Dad always found causes like raffles to help some unfortunate girl who had found herself in a predicament, or dictating letters that I had to write supporting the character of one of his workmates to had run into a spot of bother. Even after he had retired he took under his wing two male neighbors. Getting their coal in, lighting their fires, fetching their newspapers and bread, sitting a playing dominoes with them  Once they passed away, Dad seemed to go into a decline. My wonderful sister Jenny  supported my mother in his care and there were many difficult years for her and my mother who may I say, must be the one woman that I admire most in all the world.
 


I had gone over to the UK to be there for Mum and Dads Diamond wedding Although Dad was not well, he was aware of  the day and joined in the celebrations. . I came back to NZ knowing that he was getting worse and six weeks after getting back here my sister phoned to say that she thought I should be there. Six hours after her call I was on my way.
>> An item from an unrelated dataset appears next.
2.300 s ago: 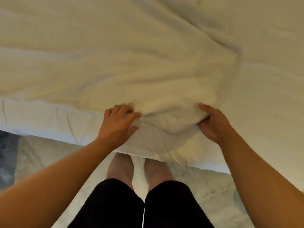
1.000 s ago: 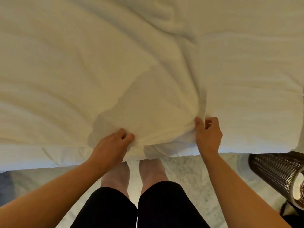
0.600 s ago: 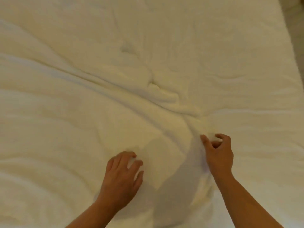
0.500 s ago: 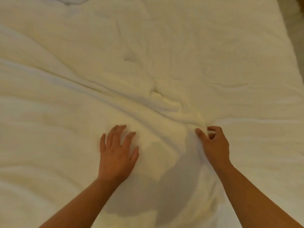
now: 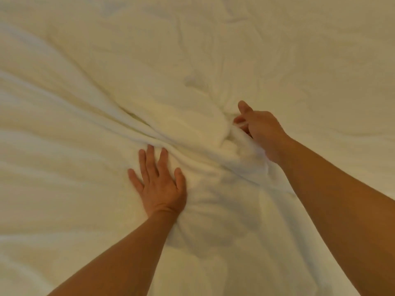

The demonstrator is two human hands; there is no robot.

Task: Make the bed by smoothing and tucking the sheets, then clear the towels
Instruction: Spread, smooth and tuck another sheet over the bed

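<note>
A cream-white sheet covers the whole bed and fills the view. Long creases run from the upper left toward a bunched fold at the centre. My left hand lies flat on the sheet with fingers spread, fingertips at the lower edge of the creases. My right hand sits at the right end of the bunched fold, its fingers curled and pinching a ridge of sheet, the index finger pointing up. No towels are in view.
Only bedding shows. The sheet to the right and at the lower left lies flatter, with shallow wrinkles.
Both hands left the sheet's edge at the bed's foot and moved up onto the bed. The left hand opened flat and slid forward. The right hand pushed farther up, bunching the sheet.
</note>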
Dad was in hospital in Nuneaton. He seemed alert, so much so that he recited a list of all the people who had lived in Woodend, Crossways cottages and the number of the house that each of them lived in. Cousin Pauline Aunty Gladys’ daughter was an attendant at the hospital so she visited him frequently too. As sick as he was, he would hold the floor, relating all the goings on in the ward and making us all laugh. But he wanted to go home to Fillongley.  The doctors were against it, but as usual Dad persisted.  So home he went.
With the magnificent help of all the services put into place by the British Health system, Dad was able to spend the next couple of weeks in his own home surrounded by family, to be part of the everyday life that went on there. He was contented and when he finally passed over,  he was far from alone. The doctor who came later said “It was dignified”.
Mind you, Dad still had a joke up his sleeve. He failed to appear for his own funeral at the expected time.  They had to bring him from the funeral home in Bedworth , to his home in Fillongley, and then to the Fillongley Church.  We were all in a dilemma and kept pacing up and down the path looking out for him. When he finally arrived nearly an  hour late, we discovered that there had been a gas explosion in a road in Bedworth and that they had had to make a massive detour around Nuneaton that  would also have taken him past Crossways cottages into Fillongley and naturally, past them again on the way back from the church to the crematorium in Nuneaton.  Typical.
Fillongley Church


I feel privileged to have been part of this family. Ordinary folk, living ordinary lives, but facing extraordinary obstacles with fortitude and good humor. It has stood me in good stead for my own life, which I will not go into right now - it would be too much to digest at one sitting.